Tra colpi di scena, avvenimenti incalzanti e sostenuta da una scrittura tagliente, rapida e avvincente la storia si dipana senza che il lettore in pratica riesca mai a distogliere lo sguardo dalla pagina scritta. Ma quello che colpisce di più sono le figure dei due investigatori, entrambi colpiti nel profondo da avvenimenti che hanno turbato la loro psiche, rendendoli completamente diversi dalle persone cosiddette normali. È vero che esiste una lunga tradizione nell’ambito della letteratura gialla di protagonisti caratterizzati come diversi, emarginati o drop-out. Basti pensare al padre di tutti i detective, Sherlock Holmes, cocainomane impenitente. O ai personaggi più famosi di Agatha Christie, Poirot e Miss Marple, uno straniero e una vecchietta. O, in tempi più recenti, al commissario Daiquin, omosessuale colto e ribelle, nato dalla penna di Dominique Manotti. Sandrone Dazieri, però, con i suoi eroi sembra andare ancora più avanti rispetto ai suoi illustri predecessori e pare affascinato ed interessato soprattutto alle patologie psichiche. Del resto, il suo personaggio più famoso, protagonista di una serie di splendidi noir, il Gorilla, era uno schizofrenico dotato di due personalità distinte che riuscivano a comunicare tra loro solo lasciandosi dei bigliettini. Anche questa volta, quasi a non voler smentire il suo marchio di fabbrica, Dazieri delinea due personaggi di cui uno, Dante, soffre di innumerevoli fobie e paranoie per ciò che ha sofferto da piccolo, l’altra, Colomba, a seguito di un drammatico episodio accadutole da poco – e che viene svelato un po’ alla volta nel corso del romanzo – ha i nervi a pezzi ed è soggetta a frequenti crisi di panico.

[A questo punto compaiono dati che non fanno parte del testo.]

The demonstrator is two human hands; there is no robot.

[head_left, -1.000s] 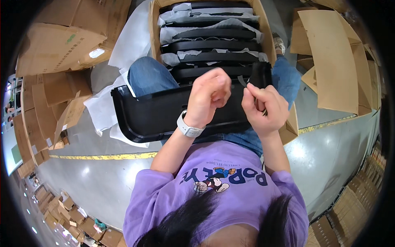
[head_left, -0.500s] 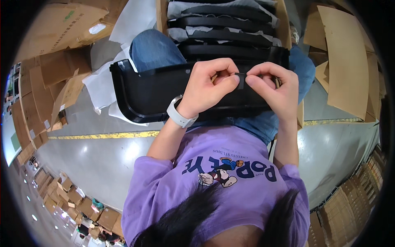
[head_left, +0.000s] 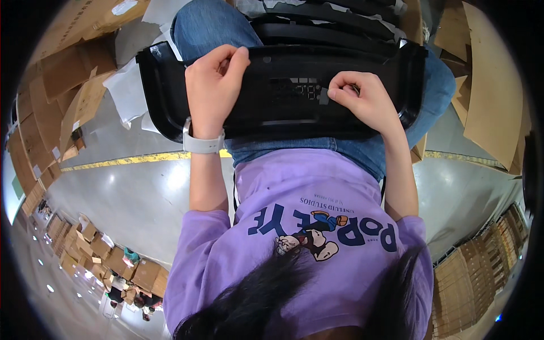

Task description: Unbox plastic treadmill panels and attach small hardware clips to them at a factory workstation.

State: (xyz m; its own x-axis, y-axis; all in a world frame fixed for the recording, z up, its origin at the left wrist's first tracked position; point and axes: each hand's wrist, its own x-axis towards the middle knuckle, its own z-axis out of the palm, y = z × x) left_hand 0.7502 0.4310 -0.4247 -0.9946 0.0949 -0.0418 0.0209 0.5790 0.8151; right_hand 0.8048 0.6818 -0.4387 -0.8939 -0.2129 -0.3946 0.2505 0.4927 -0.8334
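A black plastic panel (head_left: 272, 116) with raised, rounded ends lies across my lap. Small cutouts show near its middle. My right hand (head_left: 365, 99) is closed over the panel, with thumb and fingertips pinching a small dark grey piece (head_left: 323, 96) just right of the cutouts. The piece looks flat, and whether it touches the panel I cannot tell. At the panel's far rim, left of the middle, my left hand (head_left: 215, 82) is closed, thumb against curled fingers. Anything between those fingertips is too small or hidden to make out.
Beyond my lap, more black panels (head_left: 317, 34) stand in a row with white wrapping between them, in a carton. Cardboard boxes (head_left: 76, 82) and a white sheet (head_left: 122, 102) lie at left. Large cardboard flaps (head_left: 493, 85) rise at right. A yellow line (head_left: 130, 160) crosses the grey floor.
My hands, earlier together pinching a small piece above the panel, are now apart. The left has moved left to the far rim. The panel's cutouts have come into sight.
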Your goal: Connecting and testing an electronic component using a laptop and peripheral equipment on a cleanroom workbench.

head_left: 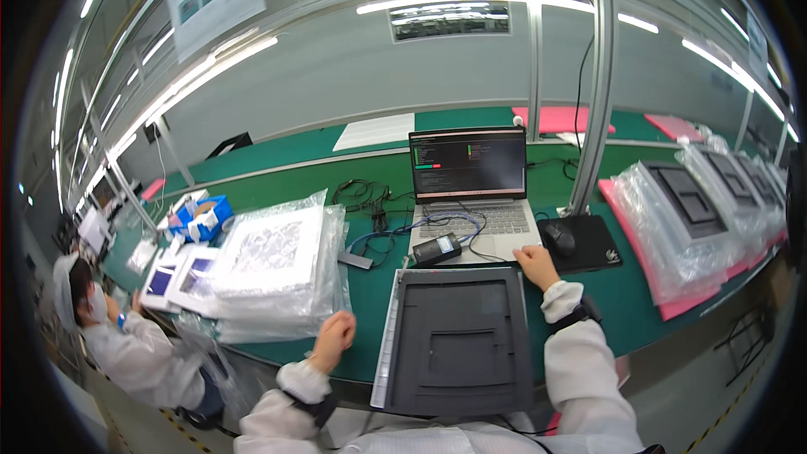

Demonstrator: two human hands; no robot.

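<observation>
My left hand (pixel 334 340) is held above the green bench just left of a dark grey panel, its fingers curled in a loose fist with nothing visible in them. My right hand (pixel 538 269) rests by the front right corner of an open laptop (pixel 511 246), with its fingers reaching onto that corner. Directly before me lies the flat dark grey panel (pixel 458 303), which has a recessed rectangle and a pale strip along its left side. On the laptop's front left part sits a small black box-shaped device (pixel 437 250) with cables.
Left stands a stack of plastic-wrapped white panels (pixel 277 256), behind it a blue bin (pixel 202 217). A mouse (pixel 558 240) lies on a black pad (pixel 601 244). Bagged dark panels (pixel 672 244) rest on pink foam at right. A metal post (pixel 595 92) rises nearby. A co-worker (pixel 143 353) sits left.
</observation>
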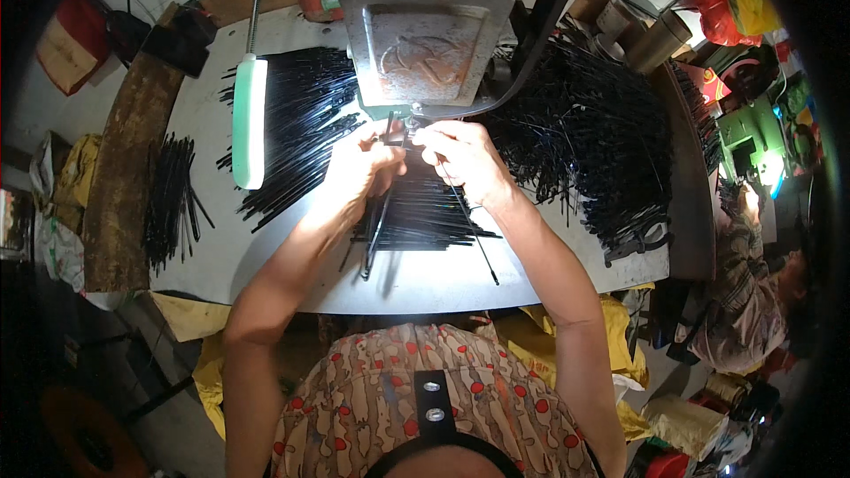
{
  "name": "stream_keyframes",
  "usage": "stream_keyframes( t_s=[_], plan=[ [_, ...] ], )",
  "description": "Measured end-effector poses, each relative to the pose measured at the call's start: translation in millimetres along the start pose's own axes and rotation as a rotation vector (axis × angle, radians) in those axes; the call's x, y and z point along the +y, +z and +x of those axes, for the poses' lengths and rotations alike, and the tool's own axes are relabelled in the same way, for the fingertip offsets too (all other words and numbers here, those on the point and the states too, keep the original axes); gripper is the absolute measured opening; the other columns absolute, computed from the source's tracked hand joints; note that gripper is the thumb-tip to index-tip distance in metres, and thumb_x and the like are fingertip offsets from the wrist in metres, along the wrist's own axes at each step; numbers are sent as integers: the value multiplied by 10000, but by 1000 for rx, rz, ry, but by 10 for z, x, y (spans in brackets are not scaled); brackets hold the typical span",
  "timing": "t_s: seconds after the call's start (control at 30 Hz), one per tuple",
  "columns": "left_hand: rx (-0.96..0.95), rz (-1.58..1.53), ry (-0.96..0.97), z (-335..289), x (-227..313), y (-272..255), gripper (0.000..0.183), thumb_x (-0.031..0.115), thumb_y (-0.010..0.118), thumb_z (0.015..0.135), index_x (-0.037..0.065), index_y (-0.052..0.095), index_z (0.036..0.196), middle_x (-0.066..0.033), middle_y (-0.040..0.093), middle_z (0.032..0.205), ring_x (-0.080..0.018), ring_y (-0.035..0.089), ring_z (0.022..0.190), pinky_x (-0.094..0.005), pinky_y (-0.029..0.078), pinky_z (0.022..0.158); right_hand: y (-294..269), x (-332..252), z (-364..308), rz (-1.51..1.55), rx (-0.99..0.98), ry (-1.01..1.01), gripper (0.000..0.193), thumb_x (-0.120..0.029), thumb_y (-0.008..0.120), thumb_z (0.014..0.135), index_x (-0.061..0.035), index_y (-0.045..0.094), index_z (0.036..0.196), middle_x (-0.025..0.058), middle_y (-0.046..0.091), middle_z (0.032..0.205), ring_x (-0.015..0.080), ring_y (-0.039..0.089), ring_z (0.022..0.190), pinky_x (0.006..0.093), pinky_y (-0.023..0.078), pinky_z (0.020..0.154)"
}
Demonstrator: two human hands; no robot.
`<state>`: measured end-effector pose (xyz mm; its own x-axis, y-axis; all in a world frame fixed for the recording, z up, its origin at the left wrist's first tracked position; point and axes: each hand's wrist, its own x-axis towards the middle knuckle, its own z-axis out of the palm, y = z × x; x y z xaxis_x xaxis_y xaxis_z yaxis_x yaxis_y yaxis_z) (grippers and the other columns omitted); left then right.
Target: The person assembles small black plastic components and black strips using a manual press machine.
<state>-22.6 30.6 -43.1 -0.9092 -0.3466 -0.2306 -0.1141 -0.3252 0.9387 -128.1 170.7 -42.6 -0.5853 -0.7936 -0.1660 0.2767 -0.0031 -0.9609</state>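
My left hand (361,164) is closed on a few thin black rods (378,235), whose lower ends slant toward the table's near edge. My right hand (469,159) pinches another thin black rod (474,243), which hangs down to the right. Both hands meet just below the head of a bench machine (429,49) with a worn metal cover plate. Their fingertips are close to its small metal tip (410,122), and the exact contact there is too small to make out. Under my hands lies a row of similar rods (429,217).
A large pile of black rods (297,124) lies left, a tangled heap (593,142) right, and a smaller bundle (173,204) far left. A lit lamp (250,124) hangs beside the machine. A wooden board (133,177) edges the white table (266,274). Another person (744,292) works at a green machine, right.
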Motion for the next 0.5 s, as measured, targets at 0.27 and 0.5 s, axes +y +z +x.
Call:
stream_keyframes(
  t_s=[0.27, 0.5],
  plan=[
    [2, -25, 40, 0, -41, 17, 112, 52, 599, 761, 68, 489, 769, -38, 545, 603, -53, 382, 397, -179, 288, 361, 108, 1, -97, 29, 25, -47, 139, -131, 537, 835, 7, 554, 828, 14, 502, 640, 32, 408, 456, 167, 312, 387],
    [38, -44, 103, 31, -60, 74, 116, 60, 609, 756, 68, 494, 771, -34, 537, 600, -50, 369, 394, -182, 273, 359, 127, 41, -41, 42, 17, -86, 141, -136, 536, 838, 4, 549, 819, 16, 510, 637, 33, 411, 461, 174, 316, 391]
  ],
)
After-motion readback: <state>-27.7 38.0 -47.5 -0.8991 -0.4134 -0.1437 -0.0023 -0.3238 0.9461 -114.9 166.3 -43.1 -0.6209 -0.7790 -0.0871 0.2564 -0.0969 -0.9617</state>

Il tutto, poi, ambientato in una città, Roma, descritta in maniera inconsueta dallo sguardo dell’autore – cremonese di nascita e uso ad ambientare i suoi scritti prevalentemente a Milano – soprattutto per quel che concerne le periferie e le bande giovanili che le abitano. Mentre accanto alla figura del «Padre», e quasi sovrapponendosi ad essa, aleggiano, minacciosi, come nella migliore tradizione del noir, i postumi di alcuni dei più oscuri misteri della storia recente del nostro paese.